Training Emphasis on Weapons Mastery


For TrainingTuesday, we are starting a new discussion on how to train our Paratroopers more efficiently. Specifically, we will be addressing how to train more efficiently. The reference for this discussion is TC 3-22.9, change 1 dated 10 January 2017.

The main thing that I always get asked by leaders is: how do I train my Paratroopers ‘advanced rifle marksmanship?’ The problem I have with this is, we are not training the foundational tasks enough to even be ready for ‘advanced’ skills. So how do we address this?

The answer comes back to a solid understanding of what our organization’s wartime mission is. The mission of the Infantry in War Time is to “to close with the enemy by means of fire and maneuver to destroy, capture, or repel an assault by fire, close combat, and counterattack.” (ATP 3-21.8 Change 1 dated April 2016) That mission applies to everyone in the 82nd Airborne Division, not just the infantry, as our mission set of airfield seizure in a unified land operations environment means that everyone is a potential Infantryman.

In order to ensure all our Paratroopers are trained to the same level of proficiency, it begins with leaders placing emphasis on weapons mastery in the formations. It begins with leaders understanding that weapons mastery only comes with repeated practice. It begins with leaders acknowledging the fact that the only things that get addressed are the things that the commander places emphasis on. And the division commander has placed emphasis on refining the skills of weapons proficiency with the establishment of the enduring range for the 82nd.

So since we know it is a priority, how to we ensure it gets done? By using the same methodology we use for physical fitness training. We create a training plan and ensure that it is followed; if there is no plan in place, it will not be done consistently.n and ensure that it is followed; if there is no plan in place, it will not be done consistently.

The training plan is developed by the squad leader. They should know their soldiers and know what they need to work on. Dates are chosen based on training events for the week and templated. If there are specific training events that can be used to assess weapons proficiency (e.g. a road march on Wednesdays) it should be added to the plan for training weapons. Picture two illustrates a training calendar and how it could be set up.

Leaders need to take a realistic view of what their Paratroopers capabilities are. Having external evaluations added in randomly also will give the leader better feedback on their Paratrooper’s skill level. It can also identify issues with the training plan the leader may not see. What this also does, is give both the leader and the Paratrooper some Tactics, Techniques, and Procedures that may be beneficial for the more efficient employment of their weapons.

What we as an organization need to avoid, is the mentality of “I’m such-and-such military occupational specialty, there is nothing you can tell me that I don’t already know about weapons employment.” There is no one person out there who knows every way to relate the employment of weapons to Paratroopers, myself included. Sadly, too many leaders have fallen into the institutional inertia of ‘we’ve always done it this way…’ which may not be the most efficient way to relate to young Paratroopers.
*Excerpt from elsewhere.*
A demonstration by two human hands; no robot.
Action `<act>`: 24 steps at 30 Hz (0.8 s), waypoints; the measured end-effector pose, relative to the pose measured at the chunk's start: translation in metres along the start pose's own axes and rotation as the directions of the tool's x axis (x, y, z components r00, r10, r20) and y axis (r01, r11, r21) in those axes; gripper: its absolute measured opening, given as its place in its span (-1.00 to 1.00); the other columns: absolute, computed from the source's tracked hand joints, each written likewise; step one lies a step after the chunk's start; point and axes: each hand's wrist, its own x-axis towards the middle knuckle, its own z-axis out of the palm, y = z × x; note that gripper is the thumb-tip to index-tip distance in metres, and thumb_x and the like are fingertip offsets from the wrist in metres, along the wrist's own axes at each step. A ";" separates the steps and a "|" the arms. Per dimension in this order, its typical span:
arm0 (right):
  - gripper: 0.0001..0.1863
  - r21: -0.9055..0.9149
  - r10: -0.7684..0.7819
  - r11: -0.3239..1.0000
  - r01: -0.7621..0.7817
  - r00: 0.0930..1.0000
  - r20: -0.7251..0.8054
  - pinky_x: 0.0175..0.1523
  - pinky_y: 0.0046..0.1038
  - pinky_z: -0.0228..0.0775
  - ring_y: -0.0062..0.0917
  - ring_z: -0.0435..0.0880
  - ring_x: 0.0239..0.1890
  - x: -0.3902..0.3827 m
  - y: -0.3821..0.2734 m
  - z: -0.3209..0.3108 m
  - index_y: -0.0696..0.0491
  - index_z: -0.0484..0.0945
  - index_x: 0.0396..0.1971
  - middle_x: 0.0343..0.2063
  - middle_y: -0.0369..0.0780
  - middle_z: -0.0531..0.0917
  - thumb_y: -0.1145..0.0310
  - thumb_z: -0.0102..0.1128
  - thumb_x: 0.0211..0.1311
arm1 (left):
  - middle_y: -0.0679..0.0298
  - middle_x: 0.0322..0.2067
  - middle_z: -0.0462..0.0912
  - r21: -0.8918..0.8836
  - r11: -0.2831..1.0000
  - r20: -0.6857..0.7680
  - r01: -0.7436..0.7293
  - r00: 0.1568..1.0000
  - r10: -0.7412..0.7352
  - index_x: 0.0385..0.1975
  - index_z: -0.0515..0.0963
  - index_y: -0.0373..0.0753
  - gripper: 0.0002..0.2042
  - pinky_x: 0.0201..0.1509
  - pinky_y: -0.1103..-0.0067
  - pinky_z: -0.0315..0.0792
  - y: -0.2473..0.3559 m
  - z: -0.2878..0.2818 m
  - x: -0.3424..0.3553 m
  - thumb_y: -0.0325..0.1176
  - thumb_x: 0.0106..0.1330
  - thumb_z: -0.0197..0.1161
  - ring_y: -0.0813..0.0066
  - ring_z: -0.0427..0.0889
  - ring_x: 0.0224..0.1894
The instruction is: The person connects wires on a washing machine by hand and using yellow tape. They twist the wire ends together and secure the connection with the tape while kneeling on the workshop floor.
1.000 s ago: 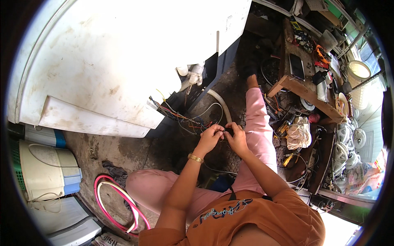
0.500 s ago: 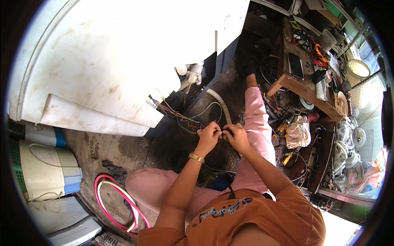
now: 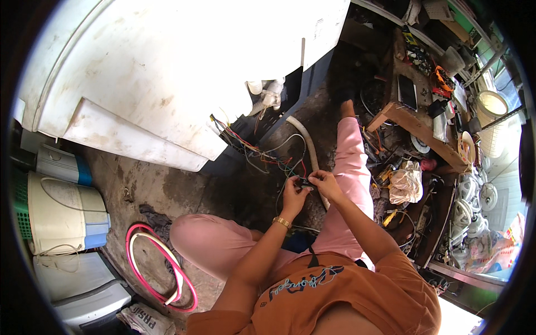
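Viewed remotely through the head camera, I take the white machine point(image 3: 139, 95) as my reference for all positions. I find a bundle of coloured wires point(image 3: 254, 149) leaving its near right corner and trailing over the dark floor toward the hands. Their small dark piece point(image 3: 303, 182) lies out past that corner, on the person's side of the machine and clear of its body. I record the left hand point(image 3: 296, 195) with fingers bent around this piece, and the right hand point(image 3: 325, 185) pinching at its right end between thumb and fingertips. I cannot tell exactly what the piece is, nor which wires join it; a red wire point(image 3: 304, 166) comes down close to it. A pale hose point(image 3: 304, 139) runs from the machine's right side, passing just beyond the right hand. To the machine's right stands a wooden table point(image 3: 432, 137) bearing a phone point(image 3: 407, 92). In my judgement, sound handling here calls for the left hand to steady the piece while the right works with fingertips only, the wires left slack toward the machine so no strand is tugged, and colours checked individually, since the bundle is tangled.
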 end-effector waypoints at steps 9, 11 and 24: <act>-0.91 0.065 -0.044 0.997 0.050 0.995 -0.093 -0.28 -0.63 0.34 -0.69 0.51 -0.43 0.013 0.019 -0.021 0.22 0.59 -0.38 -0.50 -0.31 0.61 0.51 0.24 0.14 | 0.15 -0.11 0.44 0.202 0.940 0.138 -0.273 0.959 0.249 -0.01 0.22 -0.23 -0.53 0.03 0.49 0.38 0.021 -0.003 0.004 -0.55 0.07 0.24 0.34 0.51 -0.06; -0.90 0.099 -0.011 0.995 0.019 0.997 -0.081 -0.31 -0.62 0.34 -0.70 0.51 -0.46 0.013 0.020 -0.019 0.23 0.59 -0.39 -0.52 -0.32 0.61 0.51 0.24 0.13 | 0.15 -0.12 0.43 0.177 0.947 0.158 -0.268 0.957 0.242 -0.02 0.21 -0.22 -0.54 0.02 0.50 0.38 0.031 -0.006 0.003 -0.56 0.08 0.21 0.36 0.51 -0.06; -0.93 -0.119 -0.252 0.961 0.248 0.967 -0.019 -0.37 -0.59 0.36 -0.72 0.54 -0.49 -0.010 0.009 -0.019 0.18 0.61 -0.41 -0.51 -0.28 0.67 0.51 0.26 0.11 | 0.28 -0.08 0.51 -0.655 0.737 0.277 0.164 0.960 0.033 0.25 0.09 -0.04 -0.36 0.00 0.63 0.35 0.058 -0.021 0.023 -0.62 0.17 0.13 0.54 0.49 -0.08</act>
I sit through classes given by young team leaders coaching their Paratroopers on the range and find myself learning ways to relate the concepts of the shot process. I learn something new every day about my craft and am proud to be able to pass that knowledge on to my fellow Paratroopers.

The answer to the question of how to achieve an ‘advanced’ level skillset is for leaders of all levels to crack the cover on the doctrine and actually read it. Then make their Paratroopers read the manuals, and hold them accountable for it by quizzing them, or if they are really not grasping the material, assign them a paper.

When I was a private, I was handed a copy of FM 7-8 (a rarity at the time) and told to learn everything I could from it.  I read it, and in so doing, learned more about how to the platoon works at levels above the team then I would have from a hundred squad training exercises. Today, leaders have all the manuals available to them in an instant… and no one reads them.

We have a solid ability to reference answers now, but no understanding of the material behind the questions. Things like Minute of Angle are considered too ‘complex’ for our Paratroopers to understand. We need to stop insulting our Paratroopers by thinking too little of them, and instead, expect more from them, and ourselves. Only then, will we achieve an ‘advanced’ level skillset across our force.